FIG. 3 shows production management system 300, in accordance with one embodiment of this disclosure. The production management system 300 is used to manage the production of semiconductor chips produced by a chip manufacturer, such as chip manufacturer B described above. The production management system 300 includes a production planning module 310 and a dynamic inventory control module 320. In the example of FIG. 3, the production planning module 310 includes a demand forecast component 311, which may store demand forecast data from customers, the sales data of the customers, the inventory data from the customers, the shipping histories of various products of the chip manufacturer, and market research data of semiconductor chips. The forecast component 311 is configured to calculate and estimate the demand curve based on the information collected in the system. If the customers' sales data, demand forecast and inventory data are included, the forecast demand component 311 can more accurately calculate and estimate the demand curve. Further, if the customers' data were fed to the demand forecast in real time or with little delay, the demand prediction would be even more accurate. The shipping histories of products are useful in providing seasonal demand trends in products. Market research data are useful in predicting overall market trend and for predicting demands for new products.

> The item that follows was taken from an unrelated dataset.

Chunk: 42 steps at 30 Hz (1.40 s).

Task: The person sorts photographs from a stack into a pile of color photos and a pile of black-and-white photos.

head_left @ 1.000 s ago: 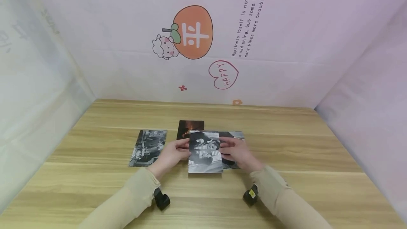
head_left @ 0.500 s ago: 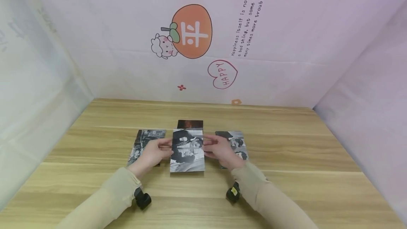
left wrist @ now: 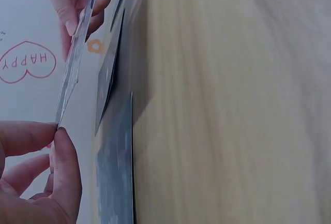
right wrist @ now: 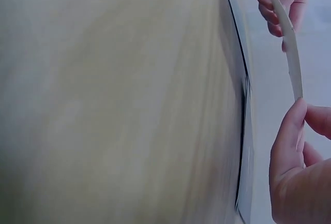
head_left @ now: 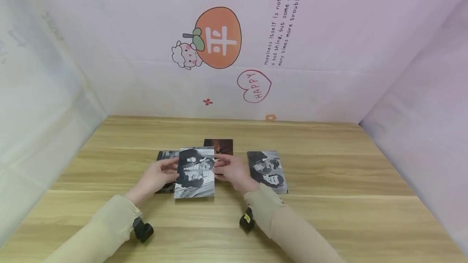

Module 310 also includes an order component 312, which stores order information. Product order directly affects production, inventory and shipment. Further, module 310 includes a fab capacity component 313, which includes information related to the manufacturing capacity and types of products manufactured in the fab(s). Manufacturing fab(s) of a chip manufacturer often needs to make different types of chips for multiple customers. A piece of manufacturing equipment can be used to process different products. The availability of production equipments affects production schedule and planning. Module 310 may further include a product technology component 314. Different types of semiconductor chips use different photolithography masks, and may require different numbers of lithographical layers. Further, different products (types of chips) may use different process flows, and are under different process technology nodes. For example, some chips utilize 65 nm technology, while others might use 40 nm technology. Different process technology nodes could use different processes and equipment in some process steps. Sometimes, substrate sizes can be different, such as 8 inches versus 12 inches. In addition, module 310 may include a product priority component 315. The semiconductor foundry fabrication facility receives orders for a variety of products. In one embodiment, some products are marked to have different production priorities from others. Such priority information is stored in the product priority component 315.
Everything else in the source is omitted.